Our users reported problems related to this bug so I worked on it and managed to reproduce it.
The basic trick is to inject a sufficiently long sleep at the right place in the code to make the race condition worse and easier to trigger. Here's how:
* You need a multi-host devstack: at least one all-in-one host (below: devstack0) and one compute host (below: devstack0a). Make sure both hosts run a fully functional dhcp-agent.
* Use ChanceScheduler for dhcp-agent scheduling. The problem is reproducible with other schedulers too, but it's much harder. With ChanceScheduler it's relatively easy to get multiple concurrent shcedulings produce different agents. With other almost deterministic schedulers like WeightScheduler this is much harder.
* Make sure neutron is able to process at least two API requests concurrently. For example by setting 'api_workers' to at least 2. The default value of 'api_workers' is okay on any multiprocessor system.
* Use the old neutron client for manual agent scheduling operations. I found multiple silent bugs in osc's agent scheduling operations - which I will report in other bug reports in the coming days.
devstack 1f6bea17
neutron 10c5f451ce (plus two additional lines of code described below)
* Agent re-scheduling can be triggered by 'subnet create's or agents going to status=DOWN. Since the former is simpler to do we'll use that to trigger re-schedules here.
* Add a sleep() to the line before the call to bind() here:
50 chosen_agents = self.select(plugin, context, hostable_agents,
51 hosted_agents, num_agents)
52 import time
53 time.sleep(30)
54 # bind the resource to the agents
55 self.resource_filter.bind(context, chosen_agents, resource['id'])
* Pick or create a network with a subnet, here we'll use the 'private' network pre-created by devstack.
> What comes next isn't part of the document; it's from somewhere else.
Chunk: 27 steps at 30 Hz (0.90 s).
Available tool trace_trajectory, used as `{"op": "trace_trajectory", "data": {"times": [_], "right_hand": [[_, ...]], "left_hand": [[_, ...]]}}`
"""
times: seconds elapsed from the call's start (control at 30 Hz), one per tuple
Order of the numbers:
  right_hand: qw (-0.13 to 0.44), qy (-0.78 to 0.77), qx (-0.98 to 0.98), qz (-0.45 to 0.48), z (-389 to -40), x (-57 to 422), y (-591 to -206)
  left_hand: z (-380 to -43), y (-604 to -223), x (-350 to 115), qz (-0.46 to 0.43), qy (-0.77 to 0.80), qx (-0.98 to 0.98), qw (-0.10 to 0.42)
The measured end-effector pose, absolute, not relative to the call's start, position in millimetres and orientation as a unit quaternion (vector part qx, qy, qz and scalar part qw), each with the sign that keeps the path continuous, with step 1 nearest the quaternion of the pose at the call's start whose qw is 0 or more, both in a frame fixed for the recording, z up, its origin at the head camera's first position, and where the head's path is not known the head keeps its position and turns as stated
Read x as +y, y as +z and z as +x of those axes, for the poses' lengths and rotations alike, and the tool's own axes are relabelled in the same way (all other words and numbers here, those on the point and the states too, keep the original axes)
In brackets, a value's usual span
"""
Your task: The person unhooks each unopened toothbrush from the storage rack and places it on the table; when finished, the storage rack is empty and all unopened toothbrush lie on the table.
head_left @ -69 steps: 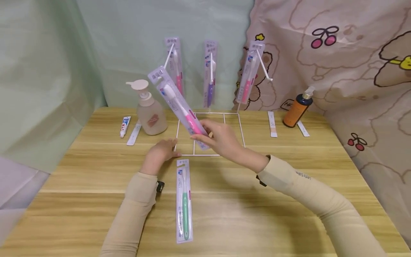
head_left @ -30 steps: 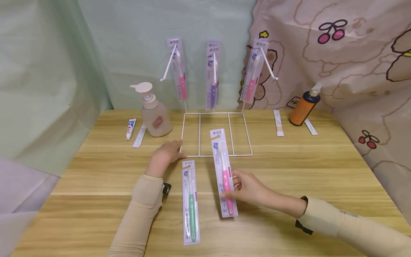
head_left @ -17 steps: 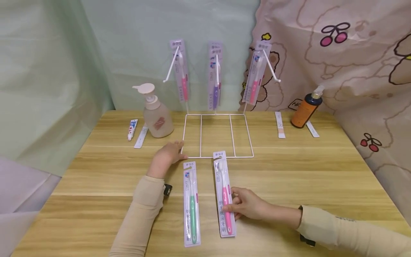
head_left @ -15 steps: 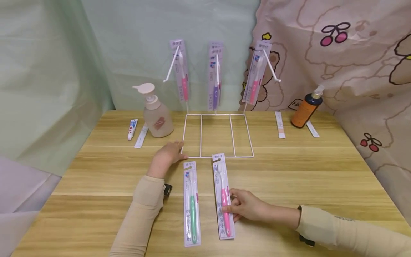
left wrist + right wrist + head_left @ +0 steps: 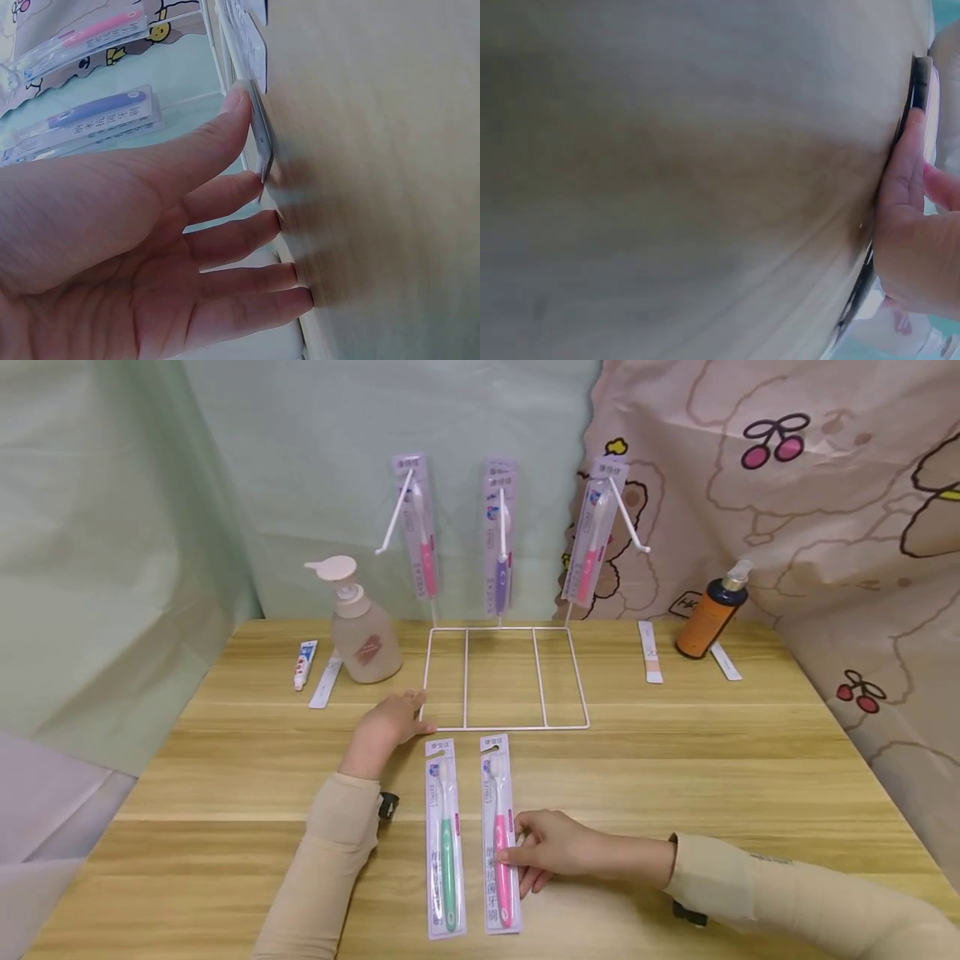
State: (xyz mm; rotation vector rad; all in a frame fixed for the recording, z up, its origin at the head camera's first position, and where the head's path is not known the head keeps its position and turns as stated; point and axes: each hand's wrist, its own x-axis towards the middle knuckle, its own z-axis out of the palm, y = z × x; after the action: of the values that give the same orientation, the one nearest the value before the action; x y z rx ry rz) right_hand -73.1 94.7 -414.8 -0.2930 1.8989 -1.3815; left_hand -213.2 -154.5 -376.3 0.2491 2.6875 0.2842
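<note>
My right hand [image 5: 558, 846] pinches the right edge of a packaged pink toothbrush [image 5: 501, 827], thumb on its front. The pack lies on the table, roughly parallel to a packaged green toothbrush [image 5: 447, 843] on its left. My left hand [image 5: 390, 727] rests at the front left corner of a white wire rack [image 5: 504, 727]. In the left wrist view its fingers [image 5: 240, 240] are stretched, with their tips against the table. Packaged toothbrushes hang on the rack's hooks: pink [image 5: 427, 568] at left, purple [image 5: 502, 578] in the middle, pink [image 5: 587, 572] at right.
A pump bottle [image 5: 365, 639], a small toothpaste tube [image 5: 304, 665] and a flat sachet [image 5: 325, 683] are left of the rack. Another sachet [image 5: 650, 652] and an orange spray bottle [image 5: 708, 620] stand or lie to its right. Cloth [image 5: 300, 460] hangs behind the table.
My right hand has brought the pink toothbrush pack from in front of the left hook down to the table, then leftward beside the green one. My left hand stays at the rack corner.
</note>
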Motion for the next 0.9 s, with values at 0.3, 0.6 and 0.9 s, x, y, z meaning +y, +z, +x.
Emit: {"op": "trace_trajectory", "data": {"times": [0.3,0.6,0.9], "right_hand": [[0.406,-0.411,0.802,-0.151,-88,82,-400],[0.410,-0.355,0.824,-0.162,-98,78,-394],[0.425,-0.335,0.823,-0.175,-105,78,-392]], "left_hand": [[-210,-377,-155,0.089,0.100,0.968,0.215],[-211,-374,-153,0.087,0.105,0.967,0.214],[-212,-375,-154,0.087,0.105,0.967,0.214]]}}
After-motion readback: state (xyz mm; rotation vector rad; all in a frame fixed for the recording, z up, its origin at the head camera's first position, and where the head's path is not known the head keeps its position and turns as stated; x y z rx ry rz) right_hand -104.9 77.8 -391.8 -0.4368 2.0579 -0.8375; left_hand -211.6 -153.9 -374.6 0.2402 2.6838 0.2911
* De-schedule all agents from the network. For example:
# check which agents host the network's dhcp:
neutron dhcp-agent-list-hosting-net private
# de-schedule them
neutron dhcp-agent-network-remove "$( openstack network agent list --agent-type dhcp --host devstack0 -f value -c ID )" private
neutron dhcp-agent-network-remove "$( openstack network agent list --agent-type dhcp --host devstack0a -f value -c ID )" private
Now this network has 0 dhcp servers which is below the targetted 1 dhcp server.
* Trigger two re-schedules concurrently - that is in quick succession compared to the 30s sleep we injected:
for i in 1 2 ; do openstack subnet create trigger-reschedule-subnet-$i --network private --subnet-pool shared-default-subnetpool-v4 >/dev/null & done ; while true ; do date --rfc-3339=s ; neutron dhcp-agent-list-hosting-net private ; jobs ; echo ; sleep 5 ; done
The while loop above monitors the time, completion of the subnet create calls and the agents hosting the private network's dhcp.
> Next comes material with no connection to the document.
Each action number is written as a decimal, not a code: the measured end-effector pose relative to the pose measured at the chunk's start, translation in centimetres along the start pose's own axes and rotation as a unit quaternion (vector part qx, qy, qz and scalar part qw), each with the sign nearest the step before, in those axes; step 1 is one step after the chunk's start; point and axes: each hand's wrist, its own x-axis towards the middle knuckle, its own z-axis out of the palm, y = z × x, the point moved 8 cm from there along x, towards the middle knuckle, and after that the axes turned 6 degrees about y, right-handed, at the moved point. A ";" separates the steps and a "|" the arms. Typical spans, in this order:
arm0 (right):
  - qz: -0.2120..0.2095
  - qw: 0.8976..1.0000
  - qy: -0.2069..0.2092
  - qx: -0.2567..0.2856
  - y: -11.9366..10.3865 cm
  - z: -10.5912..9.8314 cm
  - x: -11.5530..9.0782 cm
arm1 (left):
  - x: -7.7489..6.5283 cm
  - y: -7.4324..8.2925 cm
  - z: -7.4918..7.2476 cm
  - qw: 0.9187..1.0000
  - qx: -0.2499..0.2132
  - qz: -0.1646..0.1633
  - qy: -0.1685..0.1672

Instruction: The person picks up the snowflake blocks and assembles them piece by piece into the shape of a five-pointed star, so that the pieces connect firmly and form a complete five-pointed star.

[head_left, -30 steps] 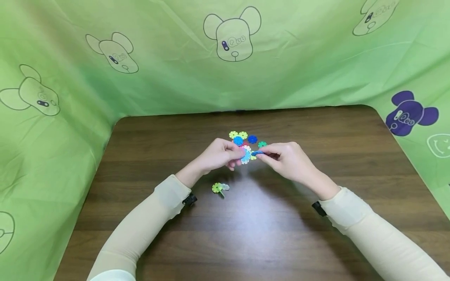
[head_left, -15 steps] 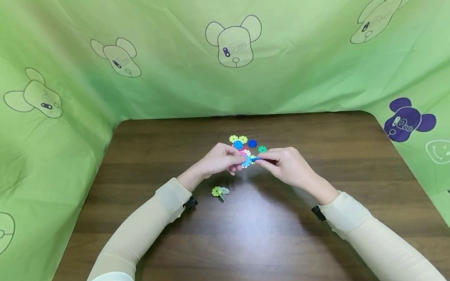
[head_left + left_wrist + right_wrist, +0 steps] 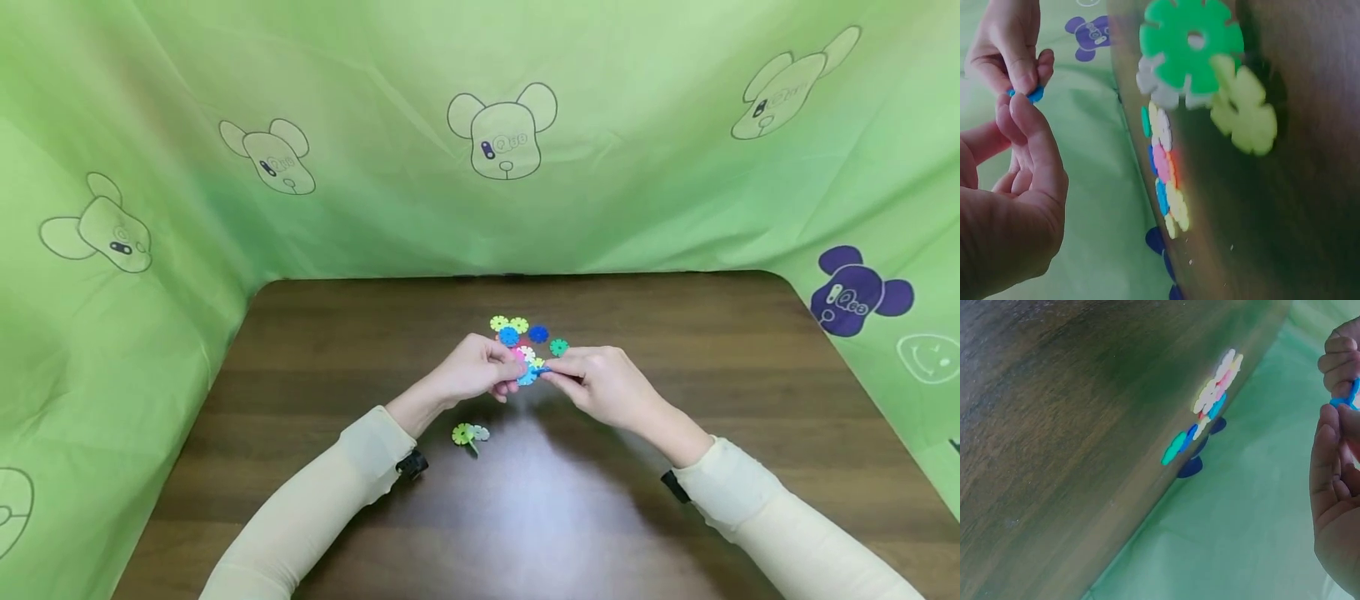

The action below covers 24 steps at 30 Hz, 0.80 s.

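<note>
My left hand pinches a light blue notched snowflake disc between thumb and fingers, above the table. From the right, my right hand pinches a darker blue snowflake disc edge-on, mostly hidden by the fingertips. The two discs meet at their edges; how deep the slots sit in each other cannot be seen. In the right wrist view, the blue pieces stand at an angle to each other. Nearer on the table lies a joined cluster with a green disc, a yellow disc and a whitish one.
Behind the hands lie loose snowflake discs: yellow, blue, dark blue, green, pink and white. The wooden table ends at a green printed curtain.
My right hand has come slightly closer to my left, bringing the darker blue disc against the light blue one. The head view has tilted up, so everything appears lower.
</note>
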 end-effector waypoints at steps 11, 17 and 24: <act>-0.017 1.000 -0.003 -0.020 -0.7 0.5 0.9 | -0.1 -0.6 -0.2 0.999 -0.034 0.002 0.022; 0.007 0.999 -0.042 -0.001 -0.2 0.8 1.6 | -0.2 -0.6 -0.8 0.999 -0.027 0.000 0.036; 0.192 0.966 -0.170 0.010 6.1 1.3 1.5 | -0.7 -0.9 -2.6 0.998 -0.022 0.001 0.060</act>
We expect the api calls to complete in 30-something seconds. We expect a completion time slightly greater than 30s because of the sleep(30) we injected. We expect for the total of the two calls less than 2*30s because they should be processed concurrently.
* Repeat the previous step multiple times, since it will not always reproduce the over-scheduling. Here we must consider how the configured agent scheduler selects agents. With two agents and two concurrent schedulings using the ChanceScheduler we have 50% chance that the two schedulings select the same agent and another 50% they select different agents. We will only see the over-scheduling effect when they selected different agents.
Occasionally you may want to clean up the trigger subnets:
2) Or maybe to propose a better one. I don't understad why change #288271 does not make the original agent scheduling transactional but instead chooses to do a later cleanup of over-scheduled agents.
Clearly we cannot move the scheduling inside the subnet create transaction (considering that re-schedule trigger), since the scheduling is triggered by the AFTER_CREATE event which is by definition after the commit.
But we could either:
a) Put the scheduling into its own transaction if we don't allow the schedulers to call into remote systems:
b) Or even if we allow the schedulers to call into remote systems then we could (in a transaction) take the chosen agents (the return value of select() produced outside of any transaction) and the currently scheduled agents and throw away arbitrarily as many from the freshly chosen agents to meet exactly the number prescribed in the configuration.
Our users reported problems related to this bug so I worked on it and managed to reproduce it.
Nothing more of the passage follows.